[To do] Repeat the data exactly, every last line of it.

[Provided material]

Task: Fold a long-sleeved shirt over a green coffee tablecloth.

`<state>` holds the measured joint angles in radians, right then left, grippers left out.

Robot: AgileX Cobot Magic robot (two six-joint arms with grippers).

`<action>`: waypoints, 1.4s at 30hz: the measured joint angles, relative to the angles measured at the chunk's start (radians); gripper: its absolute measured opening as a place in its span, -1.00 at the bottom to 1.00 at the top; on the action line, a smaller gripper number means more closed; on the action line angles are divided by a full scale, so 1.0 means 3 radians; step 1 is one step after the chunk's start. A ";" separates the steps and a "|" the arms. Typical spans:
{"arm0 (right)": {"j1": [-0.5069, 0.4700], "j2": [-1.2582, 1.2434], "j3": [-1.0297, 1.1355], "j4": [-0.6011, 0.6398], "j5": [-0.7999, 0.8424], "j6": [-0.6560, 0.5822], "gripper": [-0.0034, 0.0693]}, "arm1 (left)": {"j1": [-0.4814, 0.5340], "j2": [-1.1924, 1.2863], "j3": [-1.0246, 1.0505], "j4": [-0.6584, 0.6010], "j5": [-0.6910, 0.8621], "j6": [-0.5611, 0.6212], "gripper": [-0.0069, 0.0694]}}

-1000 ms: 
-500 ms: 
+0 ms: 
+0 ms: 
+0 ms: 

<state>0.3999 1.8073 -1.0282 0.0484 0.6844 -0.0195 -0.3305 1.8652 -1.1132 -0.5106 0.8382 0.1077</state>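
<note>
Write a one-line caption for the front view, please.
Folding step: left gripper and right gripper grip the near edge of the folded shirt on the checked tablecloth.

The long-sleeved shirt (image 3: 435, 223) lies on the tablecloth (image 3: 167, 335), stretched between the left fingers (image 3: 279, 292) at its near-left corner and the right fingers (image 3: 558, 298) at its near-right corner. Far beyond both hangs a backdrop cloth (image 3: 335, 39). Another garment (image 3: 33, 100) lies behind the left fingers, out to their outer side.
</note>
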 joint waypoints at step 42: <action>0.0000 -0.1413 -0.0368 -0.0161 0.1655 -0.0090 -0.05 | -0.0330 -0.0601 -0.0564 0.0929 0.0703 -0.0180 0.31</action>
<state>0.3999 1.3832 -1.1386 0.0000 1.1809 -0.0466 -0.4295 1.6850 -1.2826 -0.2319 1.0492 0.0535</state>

[Result]
Task: Fold a long-sleeved shirt over a green coffee tablecloth.

`<state>` holds the measured joint angles in radians, right then left, grippers left out.

Robot: AgileX Cobot Magic robot (two six-joint arms with grippers).

`<action>`: waypoints, 1.4s at 30hz: the measured joint angles, relative to the angles measured at the chunk's start (radians); gripper: its absolute measured opening as a place in its span, -1.00 at the bottom to 1.00 at the top; on the action line, a smaller gripper number means more closed; on the action line angles are divided by a full scale, so 1.0 means 3 radians; step 1 is one step after the chunk's start. A ";" separates the steps and a "|" the arms. Typical spans:
{"arm0 (right)": {"j1": [-0.5069, 0.4700], "j2": [-1.2582, 1.2434], "j3": [-1.0297, 1.1355], "j4": [-0.6011, 0.6398], "j5": [-0.7999, 0.8424], "j6": [-0.6560, 0.5822], "gripper": [-0.0034, 0.0693]}, "arm1 (left)": {"j1": [-0.4814, 0.5340], "j2": [-1.1924, 1.2863], "j3": [-1.0246, 1.0505], "j4": [-0.6584, 0.6010], "j5": [-0.6910, 0.8621], "j6": [-0.5611, 0.6212], "gripper": [-0.0069, 0.0694]}}

-1000 ms: 
-500 ms: 
+0 ms: 
+0 ms: 
+0 ms: 

<state>0.3999 1.8073 -1.0282 0.0484 0.6844 -0.0195 -0.3305 1.8652 -1.1132 -0.5106 0.8382 0.1077</state>
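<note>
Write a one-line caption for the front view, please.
Folding step: left gripper and right gripper grip the near edge of the folded shirt on the checked tablecloth.

The long-sleeved shirt (image 3: 435, 223) lies on the tablecloth (image 3: 167, 335), stretched between the left fingers (image 3: 279, 292) at its near-left corner and the right fingers (image 3: 558, 298) at its near-right corner. Far beyond both hangs a backdrop cloth (image 3: 335, 39). Another garment (image 3: 33, 100) lies behind the left fingers, out to their outer side.
</note>
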 joint waypoints at step 42: <action>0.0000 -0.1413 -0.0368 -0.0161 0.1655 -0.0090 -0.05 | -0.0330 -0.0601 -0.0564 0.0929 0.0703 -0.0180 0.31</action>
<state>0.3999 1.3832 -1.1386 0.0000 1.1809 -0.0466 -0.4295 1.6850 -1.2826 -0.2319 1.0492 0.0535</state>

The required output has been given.